Eine gesicherte Gesundheitsversorgung soll das tükische Coronavirus eindämmen.

Wien. Die Stadt Wien hat ein Coronavirus-Sonderbudget geschnürt. 50 Mio. Euro wurden für Sofortmaßnahmen, weitere 20 gibt es für Unterstützung von Unternehmen. Dazu kommen 15 Mio. Euro Wirtschaftshilfe von der Wirtschaftskammer Wien. In Summe insgesamt 85 Mio. Euro schwer ist.

Videokonferenz. Die Regierungsbeschlüsse haben Bürgermeister Michael Ludwig (SPÖ), Vizebürgermeisterin Birgit Hebein (Grüne) und Wirtschaftsstadtrat Peter Hanke (SPÖ) nach der Sitzung per Videokonferenz vorgestellt.

Zuschüsse & Unterstützung von Home Office

Hilfe. Die Wiener Kreditbürgschafts- und Beteiligungsbank (WKBG) übernimmt Bürgschaften für Klein- und Mittelbetriebe in Höhe von 10 Mio. Euro. Stadt und WKW (beteiligt mit jeweils 5 Mio. Euro) stellen bis zu 80 Prozent Haftungsumfang bereit - Kredite über maximal 500.000 Euro.

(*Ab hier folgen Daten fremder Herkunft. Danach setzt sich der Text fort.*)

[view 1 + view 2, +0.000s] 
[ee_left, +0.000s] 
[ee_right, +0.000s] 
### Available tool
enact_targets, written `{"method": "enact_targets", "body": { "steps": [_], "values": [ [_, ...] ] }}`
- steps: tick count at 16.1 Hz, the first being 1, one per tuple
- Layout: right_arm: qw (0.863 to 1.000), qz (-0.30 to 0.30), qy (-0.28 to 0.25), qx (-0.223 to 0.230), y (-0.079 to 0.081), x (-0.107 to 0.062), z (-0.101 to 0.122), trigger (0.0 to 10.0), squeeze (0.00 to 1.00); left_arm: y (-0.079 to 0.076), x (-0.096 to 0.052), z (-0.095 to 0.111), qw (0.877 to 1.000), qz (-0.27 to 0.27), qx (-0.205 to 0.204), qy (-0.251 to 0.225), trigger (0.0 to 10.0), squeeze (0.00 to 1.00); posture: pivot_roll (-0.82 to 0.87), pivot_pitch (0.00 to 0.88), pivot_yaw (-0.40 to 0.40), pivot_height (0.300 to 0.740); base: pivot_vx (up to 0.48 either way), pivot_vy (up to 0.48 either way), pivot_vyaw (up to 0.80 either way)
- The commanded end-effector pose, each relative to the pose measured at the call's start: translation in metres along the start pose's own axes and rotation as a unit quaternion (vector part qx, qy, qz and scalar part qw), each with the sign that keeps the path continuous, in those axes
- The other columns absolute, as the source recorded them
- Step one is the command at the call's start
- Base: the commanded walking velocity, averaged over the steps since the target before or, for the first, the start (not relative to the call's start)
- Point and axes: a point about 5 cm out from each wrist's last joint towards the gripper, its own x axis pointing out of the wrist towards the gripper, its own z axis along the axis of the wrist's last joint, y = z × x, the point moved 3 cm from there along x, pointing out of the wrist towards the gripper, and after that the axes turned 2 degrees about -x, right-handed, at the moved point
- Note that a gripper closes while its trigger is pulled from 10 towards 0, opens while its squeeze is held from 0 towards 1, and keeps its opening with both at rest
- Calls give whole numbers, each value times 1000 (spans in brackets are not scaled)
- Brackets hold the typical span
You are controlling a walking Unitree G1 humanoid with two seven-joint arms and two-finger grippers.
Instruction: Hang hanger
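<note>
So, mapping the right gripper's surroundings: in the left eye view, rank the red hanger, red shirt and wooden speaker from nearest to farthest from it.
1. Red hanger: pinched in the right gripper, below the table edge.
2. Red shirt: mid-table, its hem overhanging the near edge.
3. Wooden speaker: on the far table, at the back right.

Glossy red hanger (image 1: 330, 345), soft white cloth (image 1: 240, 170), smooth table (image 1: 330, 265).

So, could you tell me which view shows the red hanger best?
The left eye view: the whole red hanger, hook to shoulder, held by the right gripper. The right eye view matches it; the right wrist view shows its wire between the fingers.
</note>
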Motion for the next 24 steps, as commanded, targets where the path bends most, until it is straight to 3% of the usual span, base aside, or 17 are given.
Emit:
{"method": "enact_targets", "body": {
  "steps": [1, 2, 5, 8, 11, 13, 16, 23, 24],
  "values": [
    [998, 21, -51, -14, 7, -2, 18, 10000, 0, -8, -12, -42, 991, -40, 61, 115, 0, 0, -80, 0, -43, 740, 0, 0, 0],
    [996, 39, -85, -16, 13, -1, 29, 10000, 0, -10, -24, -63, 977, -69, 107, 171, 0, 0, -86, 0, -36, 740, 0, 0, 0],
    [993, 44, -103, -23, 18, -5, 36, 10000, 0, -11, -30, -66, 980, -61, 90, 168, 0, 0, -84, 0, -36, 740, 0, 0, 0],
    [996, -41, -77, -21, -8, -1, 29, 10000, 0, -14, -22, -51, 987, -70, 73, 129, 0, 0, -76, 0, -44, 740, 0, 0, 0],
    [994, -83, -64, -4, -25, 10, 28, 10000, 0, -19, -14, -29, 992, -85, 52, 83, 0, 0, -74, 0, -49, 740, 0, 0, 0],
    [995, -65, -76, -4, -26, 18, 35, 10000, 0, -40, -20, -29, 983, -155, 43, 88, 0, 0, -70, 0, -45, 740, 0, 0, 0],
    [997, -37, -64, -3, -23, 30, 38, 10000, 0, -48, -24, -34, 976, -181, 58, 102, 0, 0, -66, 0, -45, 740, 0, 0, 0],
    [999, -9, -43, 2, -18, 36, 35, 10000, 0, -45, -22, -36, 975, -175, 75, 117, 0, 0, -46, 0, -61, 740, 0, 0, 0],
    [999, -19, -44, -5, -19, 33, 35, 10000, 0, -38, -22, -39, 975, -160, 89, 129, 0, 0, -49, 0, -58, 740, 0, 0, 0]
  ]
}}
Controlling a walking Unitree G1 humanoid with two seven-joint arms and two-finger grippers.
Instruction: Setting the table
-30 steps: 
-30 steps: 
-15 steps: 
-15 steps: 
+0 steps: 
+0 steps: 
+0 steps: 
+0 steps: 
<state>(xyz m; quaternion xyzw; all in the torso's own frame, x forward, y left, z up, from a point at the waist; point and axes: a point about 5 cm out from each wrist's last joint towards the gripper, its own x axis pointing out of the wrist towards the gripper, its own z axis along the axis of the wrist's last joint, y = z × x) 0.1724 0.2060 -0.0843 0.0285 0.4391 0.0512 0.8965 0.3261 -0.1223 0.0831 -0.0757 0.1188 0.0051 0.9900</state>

Lösung. Stadt und Kammer legen einen „Akut-Zuschuss“ von jeweils 10 Mio. Euro in den „Notlagenfonds der Wirtschaftskammer Wien“, der für Krisen eingerichtet wurde. Einperson- und Kleinstunternehmen, die durch die Corona in Not geraten sind, erhalten 20 Mio. Euro Hilfe. Unterstützung von Home-Office-Lösungen für KMUs wurde angekündigt. Der Arbeitnehmerförderungsfonds (waff) wurde um 3 Mio. Euro aufgestockt.